Donald Trump Says Job Data Shows 'Greatest Comeback in American History', Economists Not Impressed

Asian American workers' unemployment rate also rose from 14.5 per cent to 15 per cent. Hispanic unemployment dropped from 18.9 per cent to 17.6 per cent. Trump scoffed at an African American reporter who noted the disconnect between Trump's comments and what minority workers are enduring. “You're something else," he retorted.

US President Donald Trump (Photo Credits: Getty Images)

Chicago, June 6: President Donald Trump has always been a big numbers guy. He's proven himself adept at taking even the most grim numbers and giving himself a pat on the back or employing a creative use of data to make himself look good. But his declaration that an unexpected dip in the unemployment rate marked probably "the greatest comeback in American history" was a remarkable level of hyperbole even for him.

"This is a particularly clear example of his lack of cognitive complexity," said Brian Ott, incoming director of communications at Missouri State University and author of "The Twitter Presidency: Donald J Trump and the Politics of White Rage." Donald Trump Tweets 'China!' as Coronavirus Cases in US Cross 1,770,000.

The Labor Department's report on Friday that 2.5 million Americans were added to payrolls in May was clearly good news. In advance, economists had been projecting the loss of 8.3 million jobs, continuing the economic bloodletting caused by the coronavirus pandemic that has spurred the highest unemployment levels since the Great Depression.

But economists say the notion that the coronavirus-battered economy is now on a glide path to recovery glosses over some of the hard truths that American workers will face for months, if not years. Justin Wolfers, a University of Michigan economist, notes that coronavirus pushed the economy into a massive hole and that it remains in a bad place.

"This month's rise in non-farm payrolls of +2.5 million is (easily!) the largest monthly rise ever recorded,” Wolfers tweeted. “But it's still only one-eighth of last month's monstrous decline of -20.7 million. (Also a record.)” The president's premature claim to economic victory reflects an artful relationship with numbers that Trump has long displayed.

Trump has repeatedly responded to the still-rising American death toll from the coronavirus — exceeding 109,000 — by saying that if not for his decision to restrict travel from China and Europe and other steps, the U.S. could have lost “maybe even 2.5 million or more lives," as he put it Friday.

”Big move closing it up," Trump offered appreciatively. Earlier this week, Trump took to Twitter to point to a Washington Post--ABC News poll that showed Trump supporters are more enthusiastic about voting for him than are people likely to vote for likely Democratic presidential nominee, Joe Biden.

Left unsaid was that the same poll showed Biden held a 10 percentage point lead among respondents as their choice in November. Trump's tendency to get creative with numbers started early. In his 1987 book about his rise in the New York real estate world, “The Art of the Deal,” Trump wrote that a “little hyperbole never hurts.” He framed his bankruptcies as smart legal maneuvers.

“People want to believe that something is the biggest and the greatest and the most spectacular. ... It's an innocent form of exaggeration — and a very effective form of promotion,” Trump wrote in his book. As he toyed with making a White House run in 2011, Trump said his reluctance to run was due in part to having the “No. 1 show on NBC.” That was a stretch: Trump had been the network's top- rated show the week prior to the interview, but ran third for the network for the entire season.

On his first day in the White House, Trump dispatched his press secretary at the time, Sean Spicer, to inaccurately insist to reporters that Trump had drawn “the largest audience to ever witness an inauguration, period.” The economy is one of Trump's favorite places to spin up a swirl of good numbers attributed to his stewardship.

With 2.5 million workers added to the payroll in May, Trump said, the once-shuttered economy is coming back with “a bang.” But with the unemployment rate still standing at 13.3 per cent — significantly higher than the low point of the Great Recession of 2008 — the president's ebullience doesn't reflect the reality that the climb back will take time and could be bumpy.
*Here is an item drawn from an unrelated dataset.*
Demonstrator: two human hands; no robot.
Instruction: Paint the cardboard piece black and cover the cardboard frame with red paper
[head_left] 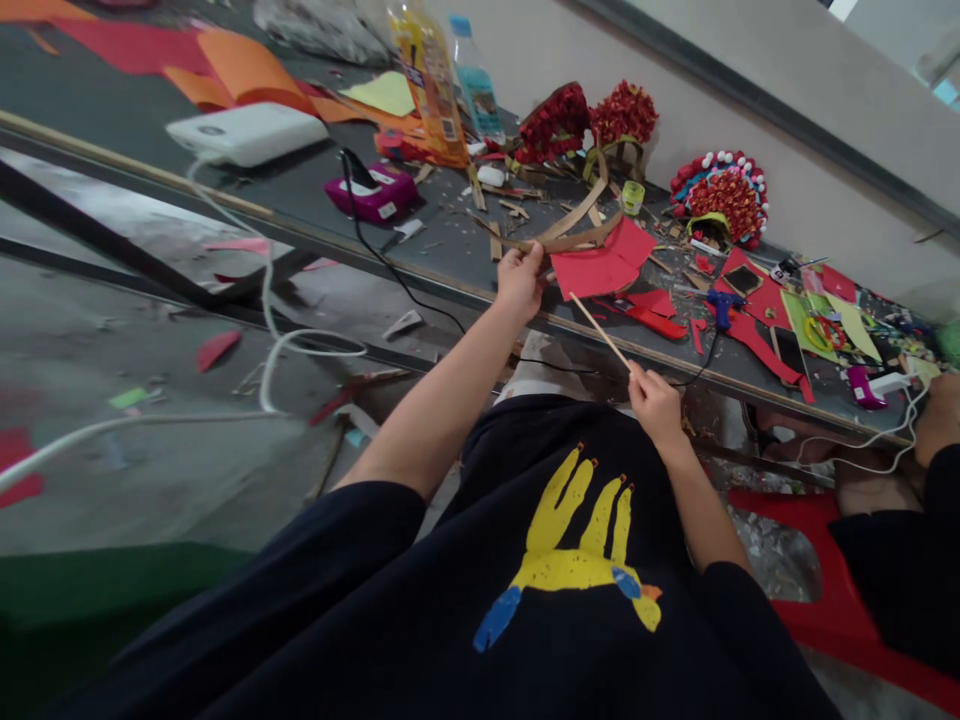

“This was a good day for him," said Claudia Sahm, who served as a senior economist on the Council of Economic Advisers during the the Obama administration. “But he took what was a good day and made it hyperbolic." Mark Zandi, chief economist at Moody's Analytics, warned that Trump's disproportionate exuberance could backfire.

“If the White House takes from this and Congress takes from this that we don't need another round of stimulus, that's going to be a problem," Zandi said. “On the other side of Labor Day, the economy is going to go sideways or even go back into recession, because all of the rescue money is going to be spent by Labor Day."

Trump used a Rose Garden event on Friday to showcase the new jobs report and to suggest a stronger economy could contribute to racial equality. Left unsaid by the president was that African American unemployment inched up to 16.8 per cent last month, the highest it's been in more than a decade.

Asian American workers' unemployment rate also rose from 14.5 per cent to 15 per cent. Hispanic unemployment dropped from 18.9 per cent to 17.6 per cent. Trump scoffed at an African American reporter who noted the disconnect between Trump's comments and what minority workers are enduring. “You're something else," he retorted.